Ms. Miller, who left The Times in 2005, spent 85 days in jail after refusing to buckle to demands of the prosecutor, Patrick J. Fitzgerald, that she discuss her confidential conversations with news sources. She relented after obtaining what she has called a “personal” and unambiguous waiver from Mr. Libby.
Judge Reggie B. Walton told Ms. Miller a juror wanted to know why she had not contacted Mr. Libby earlier, rather than stay in jail. Because she was afraid of “a fishing expedition” by Mr. Fitzgerald, she answered.

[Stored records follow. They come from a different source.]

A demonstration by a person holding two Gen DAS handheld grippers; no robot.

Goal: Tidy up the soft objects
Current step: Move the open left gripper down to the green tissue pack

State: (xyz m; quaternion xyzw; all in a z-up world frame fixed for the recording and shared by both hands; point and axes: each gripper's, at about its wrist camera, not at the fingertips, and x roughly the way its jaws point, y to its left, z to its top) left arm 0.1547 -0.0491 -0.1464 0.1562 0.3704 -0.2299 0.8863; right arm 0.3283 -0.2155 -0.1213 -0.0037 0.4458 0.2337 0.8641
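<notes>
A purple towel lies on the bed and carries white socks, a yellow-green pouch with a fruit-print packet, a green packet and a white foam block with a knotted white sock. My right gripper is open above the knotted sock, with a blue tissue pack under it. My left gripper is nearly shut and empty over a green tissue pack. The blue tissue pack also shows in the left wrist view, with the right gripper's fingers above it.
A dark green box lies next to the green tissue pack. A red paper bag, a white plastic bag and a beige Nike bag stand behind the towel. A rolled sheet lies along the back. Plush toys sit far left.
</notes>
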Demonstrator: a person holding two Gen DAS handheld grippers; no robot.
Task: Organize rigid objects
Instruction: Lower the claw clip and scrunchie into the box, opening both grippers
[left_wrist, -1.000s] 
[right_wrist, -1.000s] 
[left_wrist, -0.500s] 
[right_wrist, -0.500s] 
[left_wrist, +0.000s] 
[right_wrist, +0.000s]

“I did not want to stay in jail,” she said, explaining that she did so that people who come to her with information can “trust me, that I would protect them.”Judge Walton announced today that another of the panel of 16 jurors (12 regular members and four alternates) had been excused for an employment-related issue. “That’s unfortunate,” he said.